Please reproduce exactly the lines that begin the listing below, up to and including the line where "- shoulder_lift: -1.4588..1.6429" occurs.

● **DATA PROVIDED**
◆ ◆ ◆ ◆

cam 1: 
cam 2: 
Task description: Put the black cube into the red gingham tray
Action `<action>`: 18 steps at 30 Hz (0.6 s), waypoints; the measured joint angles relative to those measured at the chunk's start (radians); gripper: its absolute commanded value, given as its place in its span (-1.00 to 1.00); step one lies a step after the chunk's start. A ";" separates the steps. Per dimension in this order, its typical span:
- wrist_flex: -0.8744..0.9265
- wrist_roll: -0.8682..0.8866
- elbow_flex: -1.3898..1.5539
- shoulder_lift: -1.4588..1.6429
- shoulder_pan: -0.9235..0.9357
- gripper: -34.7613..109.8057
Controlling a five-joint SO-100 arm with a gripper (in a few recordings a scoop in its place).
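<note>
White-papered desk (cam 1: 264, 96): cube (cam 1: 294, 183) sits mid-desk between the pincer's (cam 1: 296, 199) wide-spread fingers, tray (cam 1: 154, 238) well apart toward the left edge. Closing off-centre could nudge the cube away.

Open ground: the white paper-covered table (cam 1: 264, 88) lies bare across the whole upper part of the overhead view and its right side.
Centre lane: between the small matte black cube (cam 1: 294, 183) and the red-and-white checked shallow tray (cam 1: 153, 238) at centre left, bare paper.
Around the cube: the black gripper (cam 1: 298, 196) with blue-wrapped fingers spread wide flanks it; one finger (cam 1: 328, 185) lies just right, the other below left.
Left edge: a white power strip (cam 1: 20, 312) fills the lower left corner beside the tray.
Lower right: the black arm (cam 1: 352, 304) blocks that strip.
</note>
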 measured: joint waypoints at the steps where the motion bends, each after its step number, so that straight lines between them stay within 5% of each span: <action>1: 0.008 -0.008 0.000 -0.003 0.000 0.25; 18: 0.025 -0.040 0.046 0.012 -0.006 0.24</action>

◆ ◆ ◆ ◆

● **COMPLETED EXERCISE**
cam 1: 
cam 2: 
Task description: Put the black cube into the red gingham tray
Action `<action>`: 18 steps at 30 Hz (0.6 s), waypoints; the measured joint angles relative to those measured at the chunk's start (radians); gripper: its absolute commanded value, given as its place in its span (-1.00 to 1.00); step one lies a step after the chunk's start. A ";" separates the steps. Per dimension in this order, its typical span:
- wrist_flex: -0.8744..0.9265
- wrist_roll: -0.8682..0.8866
- elbow_flex: -1.3898..1.5539
- shoulder_lift: -1.4588..1.6429

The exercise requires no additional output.